Et il y a problème évident : les drones sont bon marché, tandis que les missiles intercepteurs américains et les bombes guidées de précision sont extrêmement coûteux. De plus, la manière dont ces bombes sont livrées — par des avions de chasse pilotés — ajoute une autre couche de coûts. Ces chasseurs peuvent coûter plus de 100 millions de dollars en coût d’acquisition, et bien plus lorsque l’on prend en compte la formation des pilotes (au moins 10 millions de dollars pour une compétence de base), la maintenance et l’infrastructure. En d’autres termes, plus l’Amérique combat les Houthis, plus elle y perdra.

Au cœur de cette stratégie se trouve ce que l’on pourrait appeler une approche modernisée des pratiques de la Seconde Guerre mondiale. Aujourd’hui, les avions sont plus rapides, les porte-avions sont plus grands et fonctionnent à l’énergie nucléaire, et les destroyers sont équipés de missiles plutôt que de canons — mais la logique derrière leur déploiement reste ancrée dans le passé. À l’époque, l’utilisation d’avions pilotés pour le bombardement à longue distance était essentielle parce qu’il n’y avait pas d’alternative ; si vous vouliez qu’une bombe atteigne précisément sa cible, un humain devait être à bord pour la guider. Ce n’est évidemment plus le cas, et pourtant une combinaison de prestige, de complaisance et de l’absence d’une base industrielle fonctionnelle rend l’armée américaine de plus en plus obsolète.

Le résultat de cette situation est maintenant visible en mer Rouge. Si la marine américaine ne peut même pas lever un blocus imposé par le Yémen, l’un des pays les plus pauvres du monde, l’idée de lever un blocus autour de Taïwan relève de la pure fantaisie. Si les États-Unis ne peuvent pas rivaliser avec la production d’armements de l’Iran, la notion de concurrencer la Chine devrait être écartée immédiatement.

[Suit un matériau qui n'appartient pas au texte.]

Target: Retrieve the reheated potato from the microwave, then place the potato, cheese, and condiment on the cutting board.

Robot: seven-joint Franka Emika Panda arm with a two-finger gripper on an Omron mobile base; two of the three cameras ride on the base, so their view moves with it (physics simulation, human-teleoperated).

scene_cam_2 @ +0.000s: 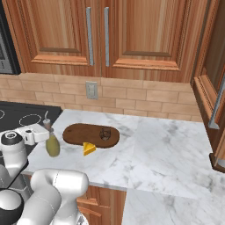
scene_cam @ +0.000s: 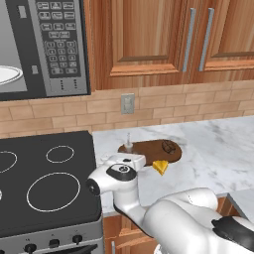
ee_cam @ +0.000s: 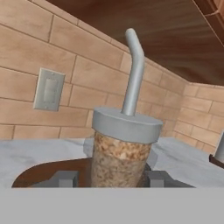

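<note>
**Hand view: fingers at the condiment's neck**

Hand view put the condiment dead centre for me, its speckled neck rising between my two finger tips under a grey cap with a bent spout. Both tips sat just beside the neck; I could not tell whether they pressed on it.

From the right base view, my gripper reached the olive-green bottle, which stood upright on the marble counter just left of the cutting board. I saw the potato lying on the board's right part and the cheese at its front edge. The microwave hung open over the stove, a white plate inside.
</note>
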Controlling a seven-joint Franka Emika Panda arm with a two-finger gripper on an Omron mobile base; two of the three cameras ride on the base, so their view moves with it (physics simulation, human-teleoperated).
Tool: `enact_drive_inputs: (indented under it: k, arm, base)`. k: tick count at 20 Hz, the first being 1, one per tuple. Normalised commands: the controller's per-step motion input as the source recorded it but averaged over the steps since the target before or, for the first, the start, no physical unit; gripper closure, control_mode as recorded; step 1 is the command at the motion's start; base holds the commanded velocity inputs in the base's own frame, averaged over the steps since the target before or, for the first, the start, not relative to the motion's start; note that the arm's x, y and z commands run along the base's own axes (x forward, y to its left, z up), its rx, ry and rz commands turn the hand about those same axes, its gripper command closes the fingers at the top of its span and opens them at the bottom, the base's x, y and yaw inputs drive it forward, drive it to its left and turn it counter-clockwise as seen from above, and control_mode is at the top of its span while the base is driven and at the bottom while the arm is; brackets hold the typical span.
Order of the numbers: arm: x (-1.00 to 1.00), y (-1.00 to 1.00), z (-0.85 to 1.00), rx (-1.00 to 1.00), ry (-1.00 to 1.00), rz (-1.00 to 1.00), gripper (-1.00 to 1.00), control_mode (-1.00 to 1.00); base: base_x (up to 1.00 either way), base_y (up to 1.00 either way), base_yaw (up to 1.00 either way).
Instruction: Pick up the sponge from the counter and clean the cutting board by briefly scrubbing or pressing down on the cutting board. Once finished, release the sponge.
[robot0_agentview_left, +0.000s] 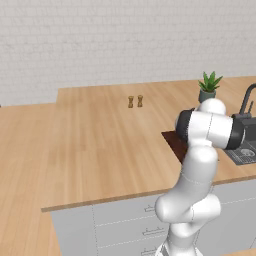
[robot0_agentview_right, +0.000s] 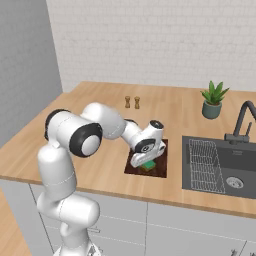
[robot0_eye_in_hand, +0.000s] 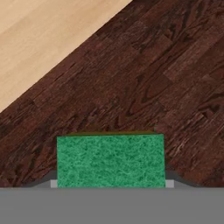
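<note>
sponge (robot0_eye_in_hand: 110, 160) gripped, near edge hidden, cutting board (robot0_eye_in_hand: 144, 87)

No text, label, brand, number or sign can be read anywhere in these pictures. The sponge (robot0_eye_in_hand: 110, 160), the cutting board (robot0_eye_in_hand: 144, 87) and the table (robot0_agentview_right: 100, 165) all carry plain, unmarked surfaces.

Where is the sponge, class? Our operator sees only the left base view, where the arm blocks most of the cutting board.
Observer: The sponge is over the cutting board, inside its edges.
Operator: Does the pincer hold it?
Observer: Yes, the pincer is shut on its sides.
Operator: What lies right of the board?
Observer: A black sink with a wire rack.
</note>
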Motion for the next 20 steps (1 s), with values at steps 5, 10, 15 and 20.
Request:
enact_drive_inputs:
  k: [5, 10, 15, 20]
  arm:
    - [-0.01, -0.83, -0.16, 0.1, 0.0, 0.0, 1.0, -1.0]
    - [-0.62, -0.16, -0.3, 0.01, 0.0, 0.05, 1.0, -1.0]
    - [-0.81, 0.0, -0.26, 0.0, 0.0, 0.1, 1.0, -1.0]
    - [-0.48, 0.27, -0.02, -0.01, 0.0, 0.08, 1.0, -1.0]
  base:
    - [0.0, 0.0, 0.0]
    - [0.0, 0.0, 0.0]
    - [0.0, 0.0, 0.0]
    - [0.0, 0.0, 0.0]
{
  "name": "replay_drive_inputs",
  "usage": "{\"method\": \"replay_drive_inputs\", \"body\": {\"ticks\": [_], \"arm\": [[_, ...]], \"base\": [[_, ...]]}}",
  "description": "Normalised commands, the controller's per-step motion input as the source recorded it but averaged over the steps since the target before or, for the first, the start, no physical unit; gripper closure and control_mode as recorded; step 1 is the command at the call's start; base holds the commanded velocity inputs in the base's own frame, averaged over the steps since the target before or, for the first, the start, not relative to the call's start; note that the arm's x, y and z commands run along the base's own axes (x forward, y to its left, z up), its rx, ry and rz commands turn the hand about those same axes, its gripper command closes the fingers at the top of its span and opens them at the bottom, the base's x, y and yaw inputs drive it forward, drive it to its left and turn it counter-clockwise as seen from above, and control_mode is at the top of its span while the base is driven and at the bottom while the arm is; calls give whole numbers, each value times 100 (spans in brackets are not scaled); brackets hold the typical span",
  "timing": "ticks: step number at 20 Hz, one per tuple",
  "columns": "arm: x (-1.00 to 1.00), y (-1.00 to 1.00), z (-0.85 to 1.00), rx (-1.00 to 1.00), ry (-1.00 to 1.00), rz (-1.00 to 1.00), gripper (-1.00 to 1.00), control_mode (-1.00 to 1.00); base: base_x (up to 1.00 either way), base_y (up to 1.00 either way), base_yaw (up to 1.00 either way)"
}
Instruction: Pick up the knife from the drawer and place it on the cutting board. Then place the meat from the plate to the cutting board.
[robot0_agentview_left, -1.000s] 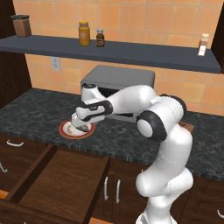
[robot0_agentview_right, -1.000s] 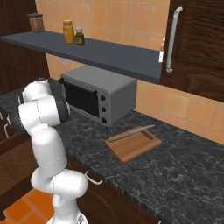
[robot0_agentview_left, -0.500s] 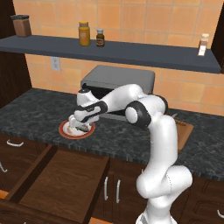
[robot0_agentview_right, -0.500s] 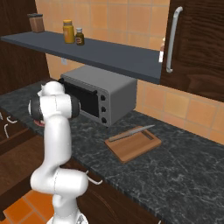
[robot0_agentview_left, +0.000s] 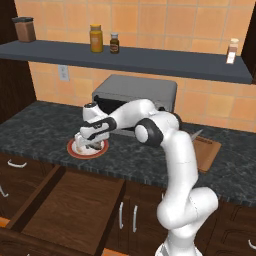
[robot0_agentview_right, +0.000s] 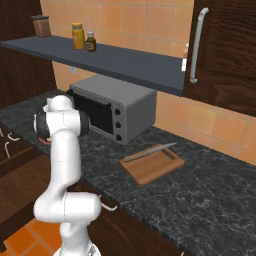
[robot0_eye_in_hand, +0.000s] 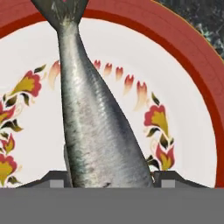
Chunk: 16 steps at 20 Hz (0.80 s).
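Tabletop: dark speckled black-and-grey stone tabletop (robot0_agentview_right: 210, 195) running along a wall of orange-tan tiles, carrying a boxy grey toaster oven with a dark glass door (robot0_agentview_right: 112, 112).
Shelf: long dark grey wall shelf (robot0_agentview_left: 150, 60) holding a brown lidded canister (robot0_agentview_left: 25, 29), a yellow jar (robot0_agentview_left: 96, 38), a small dark bottle (robot0_agentview_left: 114, 43) and a small white shaker (robot0_agentview_left: 231, 50); labels too small for reading.
Cabinets: dark-brown wooden fronts with curved silver handles below the tabletop; tall dark cupboard door with a long silver handle (robot0_agentview_right: 196, 45) hanging at upper right in the right base view.
Drawer: wide dark-brown wooden drawer with a reddish-brown floor (robot0_agentview_left: 70, 212) standing pulled open under the plate.
Cutting board: flat rectangular light-brown wooden board (robot0_agentview_right: 152, 165) lying right of the oven, carrying the small knife with a thin grey blade (robot0_agentview_right: 150, 151) across its far edge.
Plate: round white plate with a broad red-orange rim and red-and-gold flower pattern (robot0_eye_in_hand: 192, 65) sitting on the tabletop in front of the oven.
Meat: elongated silvery-grey fish-shaped piece (robot0_eye_in_hand: 92, 118) lying on the plate's centre, running up between the finger tips.
Claw: white arm's two-finger claw (robot0_agentview_left: 86, 142) hanging low over the plate, jaws standing at either side of the fish, seemingly against its flanks; firm clamping: cannot tell.
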Motion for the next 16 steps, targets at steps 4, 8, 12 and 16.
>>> {"method": "replay_drive_inputs", "body": {"ticks": [4,8,12,16], "arm": [[-80,-28,54,0,-1,3,100,-100],[-100,-52,94,0,-6,9,100,-100],[-100,-82,83,0,-7,6,100,-100],[-100,-97,62,0,-17,1,100,-100]], "base": [[0,0,0],[0,0,0],[0,0,0],[0,0,0]]}}
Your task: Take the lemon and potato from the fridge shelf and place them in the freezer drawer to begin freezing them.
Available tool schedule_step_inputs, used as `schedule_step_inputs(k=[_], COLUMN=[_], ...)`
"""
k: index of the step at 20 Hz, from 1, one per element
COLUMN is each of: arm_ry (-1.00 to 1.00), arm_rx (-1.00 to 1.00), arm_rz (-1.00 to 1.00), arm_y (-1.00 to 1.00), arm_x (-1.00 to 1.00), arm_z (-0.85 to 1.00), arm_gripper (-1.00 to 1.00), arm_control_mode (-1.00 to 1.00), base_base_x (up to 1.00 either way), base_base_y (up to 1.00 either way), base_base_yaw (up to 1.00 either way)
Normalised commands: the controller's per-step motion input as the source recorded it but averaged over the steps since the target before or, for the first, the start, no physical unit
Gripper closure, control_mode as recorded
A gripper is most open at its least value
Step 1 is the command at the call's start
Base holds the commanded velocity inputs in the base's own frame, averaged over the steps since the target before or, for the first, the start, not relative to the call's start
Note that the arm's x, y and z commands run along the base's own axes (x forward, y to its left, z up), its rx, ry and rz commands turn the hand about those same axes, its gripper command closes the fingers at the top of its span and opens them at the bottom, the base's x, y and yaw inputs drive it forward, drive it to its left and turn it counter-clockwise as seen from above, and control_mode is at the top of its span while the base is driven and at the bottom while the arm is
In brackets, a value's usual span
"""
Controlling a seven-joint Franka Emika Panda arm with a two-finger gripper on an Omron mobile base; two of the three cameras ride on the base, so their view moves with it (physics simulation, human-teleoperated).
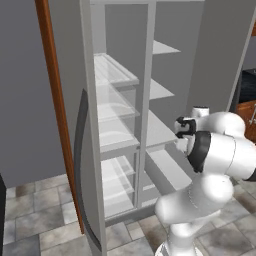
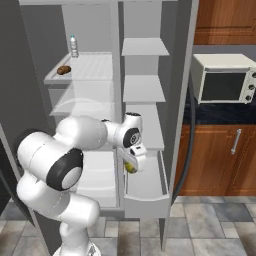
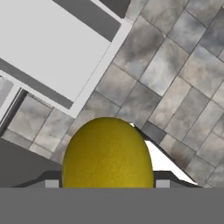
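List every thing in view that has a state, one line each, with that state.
pincer: shut on the lemon, above the freezer drawer.
lemon: held, off any surface.
potato: lying on the fridge shelf, untouched.
fridge shelf: bears the potato and a bottle.
freezer drawer: pulled out, nothing seen in it.
fridge doors: open.
bottle: upright on the shelf.
microwave: door shut.

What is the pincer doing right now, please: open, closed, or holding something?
Pincer: closed on the lemon, held over the open freezer drawer.
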Motion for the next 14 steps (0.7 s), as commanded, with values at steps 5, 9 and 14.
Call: schedule_step_inputs(k=[5, 9, 14], arm_ry=[0.02, 0.00, 0.00], arm_rx=[0.03, 0.06, 0.00], arm_rz=[-0.06, -0.04, -0.03], arm_y=[-0.13, -0.06, -0.01], arm_x=[0.38, 0.35, 0.39], arm_z=[-0.67, -0.54, -0.61], arm_gripper=[1.00, 1.00, 1.00], arm_control_mode=[-1.00, -1.00, -1.00], base_base_x=[0.00, 0.00, 0.00], base_base_y=[0.00, 0.00, 0.00], base_base_yaw=[0.00, 0.00, 0.00])
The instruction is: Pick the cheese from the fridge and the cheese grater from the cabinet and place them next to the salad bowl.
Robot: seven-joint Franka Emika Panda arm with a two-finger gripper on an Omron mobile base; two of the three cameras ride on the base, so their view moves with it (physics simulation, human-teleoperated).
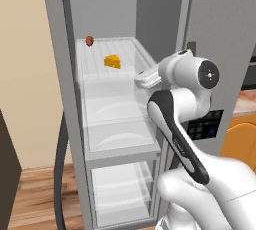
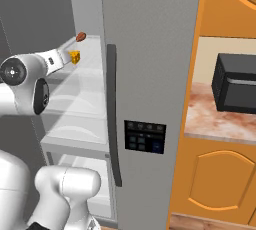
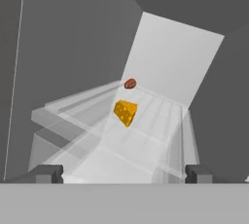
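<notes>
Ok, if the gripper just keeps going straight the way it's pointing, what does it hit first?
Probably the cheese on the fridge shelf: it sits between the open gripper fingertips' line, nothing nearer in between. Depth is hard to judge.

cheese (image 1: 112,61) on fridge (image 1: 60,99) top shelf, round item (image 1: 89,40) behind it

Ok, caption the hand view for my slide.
Open hand faces the cheese on the fridge shelf, a reddish-brown item behind.

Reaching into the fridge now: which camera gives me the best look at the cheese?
The hand view: the cheese sits centred ahead of the open tool, unobstructed. The left base view shows it small but clear on the shelf; the right base view shows it partly hidden behind the arm.
</notes>
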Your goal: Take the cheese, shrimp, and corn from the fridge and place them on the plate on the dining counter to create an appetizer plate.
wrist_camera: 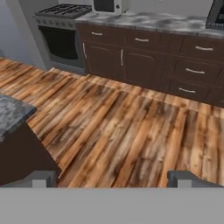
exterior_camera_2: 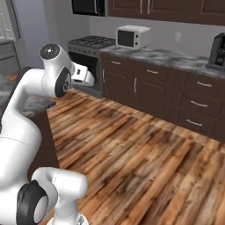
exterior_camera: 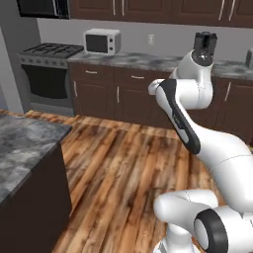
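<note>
At the bottom edge of the hand view, the pincer (wrist_camera: 112, 178) shows its two grey tips set wide apart with nothing between them: open and empty. Beyond the tips lies bare wood floor (wrist_camera: 127, 118). The dark corner of the marbled dining worktop (wrist_camera: 11, 114) juts in at left of frame, close below the hand; that edge is the nearest hazard. Across the floor, along the top of frame, stand the drawer-fronted worktop (wrist_camera: 148, 21), the stove (wrist_camera: 59, 13) at upper left and the microwave (exterior_camera: 102, 41).

Judgement: the task is at the travel stage, no food yet fetched. None of these views gives a clear sight of the fridge, cheese, shrimp, corn or plate. The next move calls for driving and turning the base to bring the fridge into view. Open floor gives ample room centre and right; clearance is tight only beside the dining worktop.
</note>
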Controlling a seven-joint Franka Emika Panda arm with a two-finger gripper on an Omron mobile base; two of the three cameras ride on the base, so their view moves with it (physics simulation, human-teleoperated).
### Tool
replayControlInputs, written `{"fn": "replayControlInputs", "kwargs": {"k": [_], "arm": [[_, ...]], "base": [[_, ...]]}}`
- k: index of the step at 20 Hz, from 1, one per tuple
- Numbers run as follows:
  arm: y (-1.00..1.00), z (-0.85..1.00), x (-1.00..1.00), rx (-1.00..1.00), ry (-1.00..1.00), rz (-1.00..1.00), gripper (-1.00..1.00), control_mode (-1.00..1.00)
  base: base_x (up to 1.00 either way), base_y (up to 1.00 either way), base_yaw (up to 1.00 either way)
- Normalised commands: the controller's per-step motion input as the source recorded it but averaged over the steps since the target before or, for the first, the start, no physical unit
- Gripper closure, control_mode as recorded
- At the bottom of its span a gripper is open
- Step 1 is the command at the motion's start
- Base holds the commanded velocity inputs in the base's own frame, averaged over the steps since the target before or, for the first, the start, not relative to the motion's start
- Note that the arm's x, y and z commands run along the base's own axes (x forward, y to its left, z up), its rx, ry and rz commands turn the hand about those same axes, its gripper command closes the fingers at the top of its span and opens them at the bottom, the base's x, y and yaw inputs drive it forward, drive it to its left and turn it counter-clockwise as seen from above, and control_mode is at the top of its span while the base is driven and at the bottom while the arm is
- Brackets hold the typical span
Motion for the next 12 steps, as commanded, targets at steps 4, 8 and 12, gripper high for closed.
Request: {"fn": "replayControlInputs", "kwargs": {"k": [4, 8, 12], "arm": [[0.00, 0.00, 0.00, 0.00, 0.00, 0.00, -1.00, 1.00], [0.00, 0.00, 0.00, 0.00, 0.00, 0.00, -1.00, 1.00], [0.00, 0.00, 0.00, 0.00, 0.00, 0.00, -1.00, 1.00]], "base": [[1.00, -0.25, 0.39], [1.00, -0.16, 0.45], [1.00, -0.16, 0.45]]}}
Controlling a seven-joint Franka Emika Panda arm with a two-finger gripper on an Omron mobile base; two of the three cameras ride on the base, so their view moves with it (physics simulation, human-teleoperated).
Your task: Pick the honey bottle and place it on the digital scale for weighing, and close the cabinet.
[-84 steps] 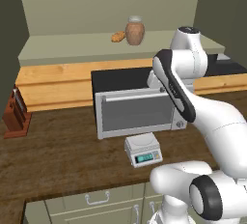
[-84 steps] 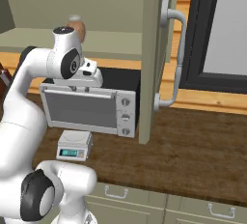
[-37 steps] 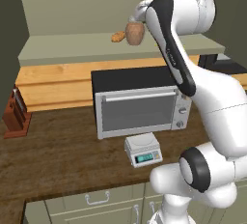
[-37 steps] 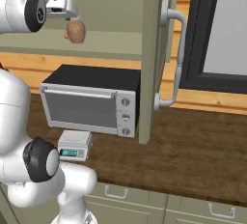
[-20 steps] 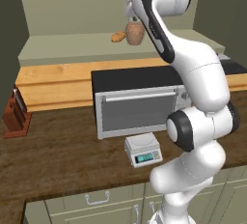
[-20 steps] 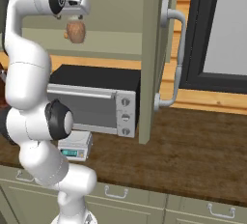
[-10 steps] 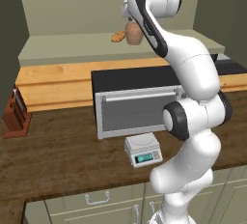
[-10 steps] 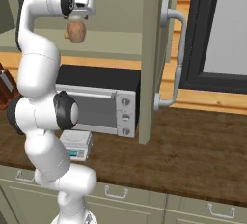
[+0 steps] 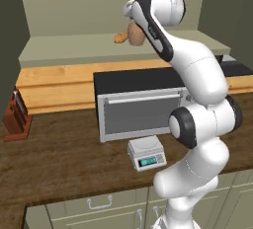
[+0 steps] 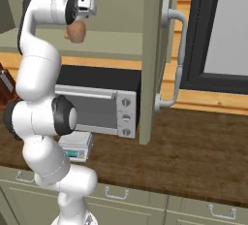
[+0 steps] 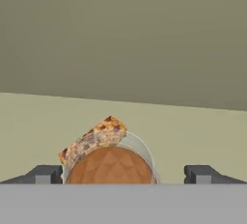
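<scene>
The honey bottle [image 9: 137, 35] stands on the shelf inside the cabinet [image 10: 154, 49], whose door hangs open toward me. In the hand view the brown honey bottle [image 11: 110, 166] sits low between my two fingertips [image 11: 44, 174], with a gap on each side. My gripper [image 11: 123, 175] is open around it, reaching in from the front at the gripper [image 9: 133, 21] and the gripper [image 10: 78, 21]. The digital scale [image 9: 146, 153] lies bare on the wooden counter in front of the toaster oven, also seen as the digital scale [image 10: 74, 147].
An orange-brown bread lump [image 9: 120, 38] lies right beside the bottle, behind it as the bread lump [image 11: 92, 140]. A silver toaster oven [image 9: 141, 104] stands under the shelf. A knife block [image 9: 16, 117] is at the counter's left. The open door's bar handle [image 10: 176, 59] juts out on the right.
The arm has swung up from in front of the toaster oven to the cabinet shelf, and the hand has closed in on the bottle. The bottle and scale have not moved.
</scene>
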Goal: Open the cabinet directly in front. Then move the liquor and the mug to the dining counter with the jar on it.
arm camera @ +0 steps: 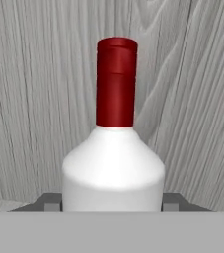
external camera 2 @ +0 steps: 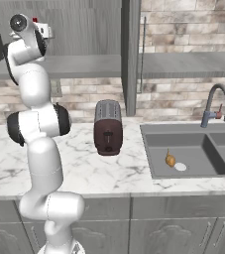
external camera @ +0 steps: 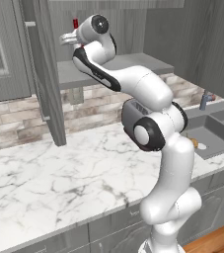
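Reaching into the open cabinet (external camera: 44, 74), the gripper (arm camera: 112, 202) stood with its fingertips (arm camera: 52, 202) pressed to both sides of the liquor (arm camera: 114, 143) on the inner shelf, apparently gripping the bottle. By my judgement the pick-up step was in hand; next it needed lifting out clear of the door

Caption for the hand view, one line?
Hand closed on the liquor, red cap upright against the cabinet's grey wood-grain back.

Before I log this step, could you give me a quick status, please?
Gripper shut on liquor, fingers flanking it. Bottle upright inside open cabinet. Nothing in the way.
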Tool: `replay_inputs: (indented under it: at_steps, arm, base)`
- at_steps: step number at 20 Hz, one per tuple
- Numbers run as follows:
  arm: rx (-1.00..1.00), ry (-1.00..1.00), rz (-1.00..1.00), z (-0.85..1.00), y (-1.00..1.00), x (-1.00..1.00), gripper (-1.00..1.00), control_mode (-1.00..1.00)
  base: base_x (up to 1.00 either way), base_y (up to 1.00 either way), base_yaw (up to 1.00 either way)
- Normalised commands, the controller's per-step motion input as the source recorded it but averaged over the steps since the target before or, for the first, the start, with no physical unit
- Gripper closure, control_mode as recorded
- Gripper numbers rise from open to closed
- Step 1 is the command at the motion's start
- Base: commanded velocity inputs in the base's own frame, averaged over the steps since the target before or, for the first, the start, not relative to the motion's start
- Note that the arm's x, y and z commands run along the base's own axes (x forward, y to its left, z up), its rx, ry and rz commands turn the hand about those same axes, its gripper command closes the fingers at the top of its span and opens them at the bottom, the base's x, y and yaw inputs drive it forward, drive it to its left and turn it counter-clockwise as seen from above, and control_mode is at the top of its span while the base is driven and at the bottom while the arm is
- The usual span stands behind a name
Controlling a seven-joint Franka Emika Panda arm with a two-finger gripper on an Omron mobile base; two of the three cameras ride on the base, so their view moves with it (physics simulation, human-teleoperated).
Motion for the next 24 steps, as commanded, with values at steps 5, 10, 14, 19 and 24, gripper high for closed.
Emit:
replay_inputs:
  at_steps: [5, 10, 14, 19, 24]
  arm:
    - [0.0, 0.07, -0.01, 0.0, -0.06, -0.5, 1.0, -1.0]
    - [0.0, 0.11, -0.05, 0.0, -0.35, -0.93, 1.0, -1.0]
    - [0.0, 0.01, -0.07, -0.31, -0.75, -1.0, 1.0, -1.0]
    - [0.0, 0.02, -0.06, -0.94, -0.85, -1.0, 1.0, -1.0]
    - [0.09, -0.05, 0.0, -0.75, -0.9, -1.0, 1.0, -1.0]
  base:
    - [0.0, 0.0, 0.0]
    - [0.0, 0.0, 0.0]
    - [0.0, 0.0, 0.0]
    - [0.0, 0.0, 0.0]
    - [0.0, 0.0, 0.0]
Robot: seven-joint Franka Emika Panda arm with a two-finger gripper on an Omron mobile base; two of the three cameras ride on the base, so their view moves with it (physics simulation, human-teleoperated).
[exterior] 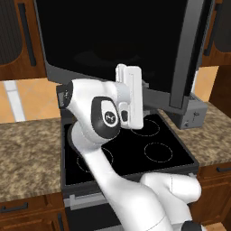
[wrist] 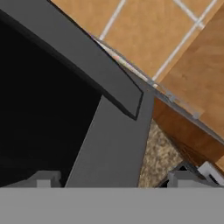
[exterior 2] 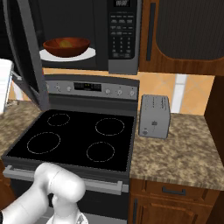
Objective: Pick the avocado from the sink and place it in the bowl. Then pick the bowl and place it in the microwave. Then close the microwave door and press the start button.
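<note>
The gripper (wrist: 114,181) stands wide and empty, its two grey tips rising at the bottom of the hand view with the lower corner of the microwave door (wrist: 109,144) right in front of them. In the left base view the white hand (exterior: 129,97) is raised upright just below the bottom edge of that door (exterior: 113,40), which hangs swung out over the stove (exterior: 153,144).

The right base view shows the bowl (exterior 2: 66,47) already sitting on the white plate (exterior 2: 87,55) inside the microwave (exterior 2: 87,65), with the avocado (exterior 2: 66,43) as a yellowish lump in its middle. So the carrying steps look done, and the step in hand is closing the door.

The door's window face fills the top of the left base view, and the hand is on that side of it, close under its lower rim. Whether a finger already touches the frame I cannot tell. The next move seems to call for a steady push on the door's outer face, near its free edge, swinging it round towards the opening until it shuts. After that the hand must reach the button panel (exterior 2: 123,35) at the right side of the oven.

The bowl lies well apart from the gripper, behind the open door. A toaster (exterior 2: 154,116) stands on the counter (exterior 2: 183,148) just right of the stove.
</note>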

C’est aussi pourquoi la défaite en mer Rouge est accueillie par un silence assourdissant. Plus que tout autre conflit actuel, elle met en lumière la crise au sein de l’organisation militaire de l’Occident, ainsi que le fait qu’il n’existe pas de véritable solution pour y remédier. Admettre notre impuissance, c’est admettre que l’ère de l’hégémonie occidentale est déjà révolue. Faute de meilleures options, nous continuerons à laisser les Houthis faire exploser nos navires — tout en prétendant que cela n’a finalement pas vraiment d’importance.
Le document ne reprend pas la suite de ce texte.